--- Aim of the exercise ---
Reproduce exactly the first line of the material below and every line after it, ending with the line that contains "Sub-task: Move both". No pictures should be copied.

--- Material for this exercise ---
:::

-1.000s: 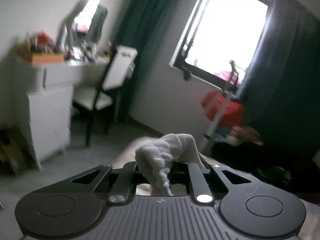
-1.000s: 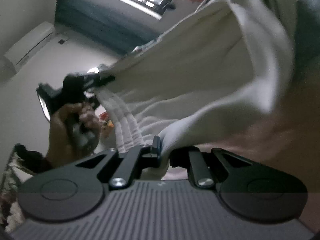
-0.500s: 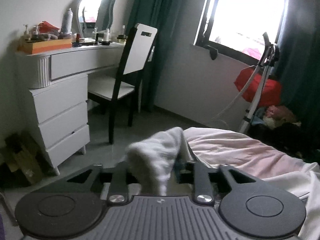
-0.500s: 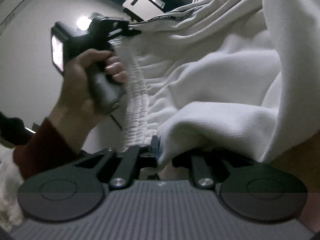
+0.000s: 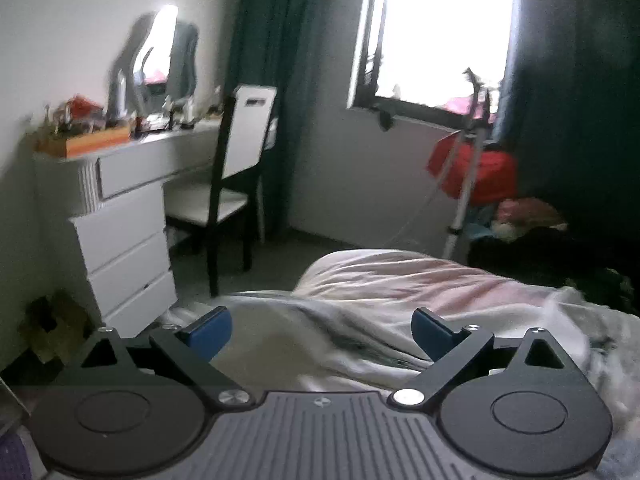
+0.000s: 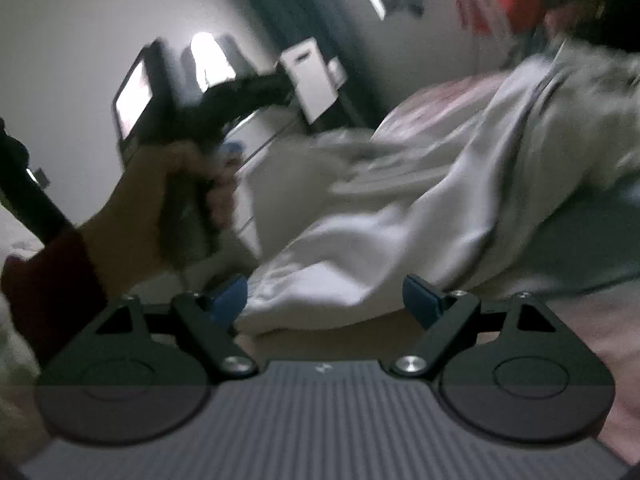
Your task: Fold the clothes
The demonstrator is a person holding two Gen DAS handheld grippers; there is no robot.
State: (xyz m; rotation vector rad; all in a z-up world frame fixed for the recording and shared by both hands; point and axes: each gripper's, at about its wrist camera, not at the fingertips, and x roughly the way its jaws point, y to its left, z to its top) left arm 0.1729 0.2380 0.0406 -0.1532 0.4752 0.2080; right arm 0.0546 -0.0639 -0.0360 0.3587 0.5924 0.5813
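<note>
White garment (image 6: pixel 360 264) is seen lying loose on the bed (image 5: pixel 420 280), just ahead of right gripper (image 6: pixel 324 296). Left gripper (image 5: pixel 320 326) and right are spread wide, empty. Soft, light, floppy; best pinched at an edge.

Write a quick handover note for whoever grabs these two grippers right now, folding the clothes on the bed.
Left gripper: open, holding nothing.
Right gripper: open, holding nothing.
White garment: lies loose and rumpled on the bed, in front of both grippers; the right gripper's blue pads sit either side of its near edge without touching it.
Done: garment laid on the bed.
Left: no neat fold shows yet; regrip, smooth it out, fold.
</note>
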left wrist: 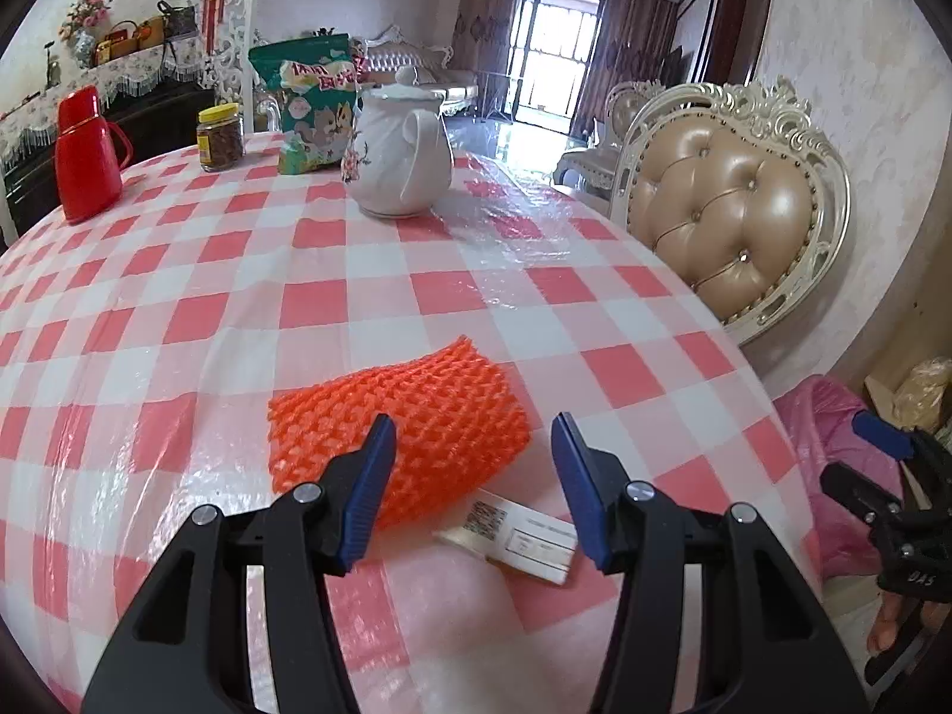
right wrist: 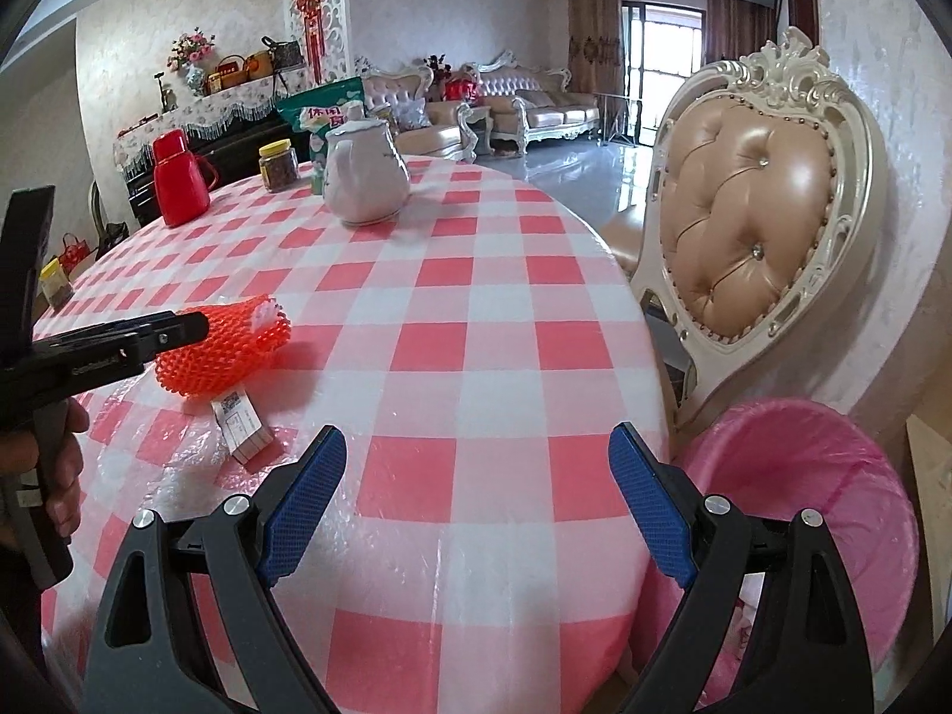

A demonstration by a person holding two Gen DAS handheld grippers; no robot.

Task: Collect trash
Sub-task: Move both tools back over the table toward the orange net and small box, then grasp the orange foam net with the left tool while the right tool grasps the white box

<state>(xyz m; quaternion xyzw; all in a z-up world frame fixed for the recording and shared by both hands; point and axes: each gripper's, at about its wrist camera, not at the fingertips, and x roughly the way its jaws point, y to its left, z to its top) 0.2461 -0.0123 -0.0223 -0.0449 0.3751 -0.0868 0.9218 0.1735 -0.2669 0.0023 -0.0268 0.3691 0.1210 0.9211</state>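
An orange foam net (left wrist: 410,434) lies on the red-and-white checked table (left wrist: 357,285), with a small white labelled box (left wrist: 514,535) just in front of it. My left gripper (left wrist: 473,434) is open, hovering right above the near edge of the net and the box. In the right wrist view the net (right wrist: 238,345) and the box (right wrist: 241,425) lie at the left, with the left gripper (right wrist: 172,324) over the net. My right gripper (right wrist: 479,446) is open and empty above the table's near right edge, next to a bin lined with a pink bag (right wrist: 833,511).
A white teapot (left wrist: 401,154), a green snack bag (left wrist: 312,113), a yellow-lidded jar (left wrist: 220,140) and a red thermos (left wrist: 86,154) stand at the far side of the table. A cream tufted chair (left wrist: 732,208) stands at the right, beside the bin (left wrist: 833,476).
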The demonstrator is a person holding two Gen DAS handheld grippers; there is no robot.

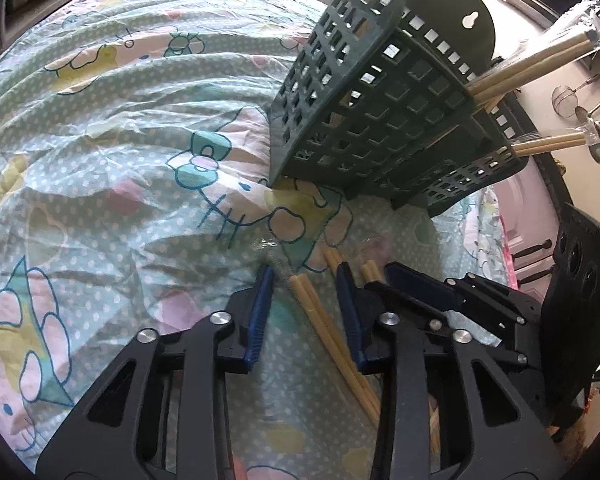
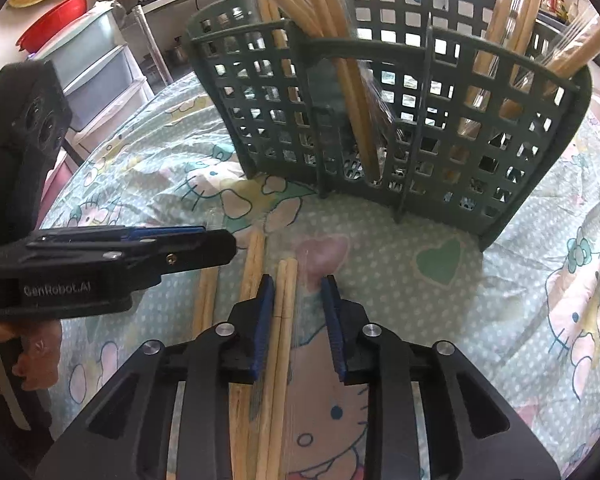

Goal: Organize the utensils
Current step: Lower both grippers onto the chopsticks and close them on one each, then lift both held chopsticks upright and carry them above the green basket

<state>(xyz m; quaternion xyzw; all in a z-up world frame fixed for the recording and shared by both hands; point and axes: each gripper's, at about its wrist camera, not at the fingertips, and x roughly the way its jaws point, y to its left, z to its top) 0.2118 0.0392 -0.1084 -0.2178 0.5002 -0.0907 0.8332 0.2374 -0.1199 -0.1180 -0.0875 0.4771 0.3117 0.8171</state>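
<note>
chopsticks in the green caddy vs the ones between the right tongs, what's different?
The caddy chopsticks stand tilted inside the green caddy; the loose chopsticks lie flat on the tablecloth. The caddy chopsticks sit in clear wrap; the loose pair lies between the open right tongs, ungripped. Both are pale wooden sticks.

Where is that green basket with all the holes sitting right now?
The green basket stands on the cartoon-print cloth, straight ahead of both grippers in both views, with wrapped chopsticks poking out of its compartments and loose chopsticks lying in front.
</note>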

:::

--- Reply to the exercise ---
-1.000s: 
-1.000s: 
-0.500s: 
-0.500s: 
+0.000s: 
+0.000s: 
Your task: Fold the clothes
The demonstrator is a person holding two Gen DAS handheld grippers; there is no robot.
State: (xyz m; rotation vector rad; all in a z-up world frame fixed for the recording and shared by both hands; point and axes: each gripper's, at about its wrist camera, not at the fingertips, and x roughly the way its jaws point, y to its left, z to its top) left arm 0.1729 0.2380 0.0406 -0.1532 0.4752 0.2080; right arm 0.0546 -0.0639 -0.0360 0.3587 0.5924 0.5813
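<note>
White garment (image 6: pixel 360 264) is seen lying loose on the bed (image 5: pixel 420 280), just ahead of right gripper (image 6: pixel 324 296). Left gripper (image 5: pixel 320 326) and right are spread wide, empty. Soft, light, floppy; best pinched at an edge.

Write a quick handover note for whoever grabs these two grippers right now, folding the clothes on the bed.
Left gripper: open, holding nothing.
Right gripper: open, holding nothing.
White garment: lies loose and rumpled on the bed, in front of both grippers; the right gripper's blue pads sit either side of its near edge without touching it.
Done: garment laid on the bed.
Left: no neat fold shows yet; regrip, smooth it out, fold.
</note>
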left wrist: 
right wrist: 

A demonstration by a person holding two Gen DAS handheld grippers; no robot.

Task: Collect trash
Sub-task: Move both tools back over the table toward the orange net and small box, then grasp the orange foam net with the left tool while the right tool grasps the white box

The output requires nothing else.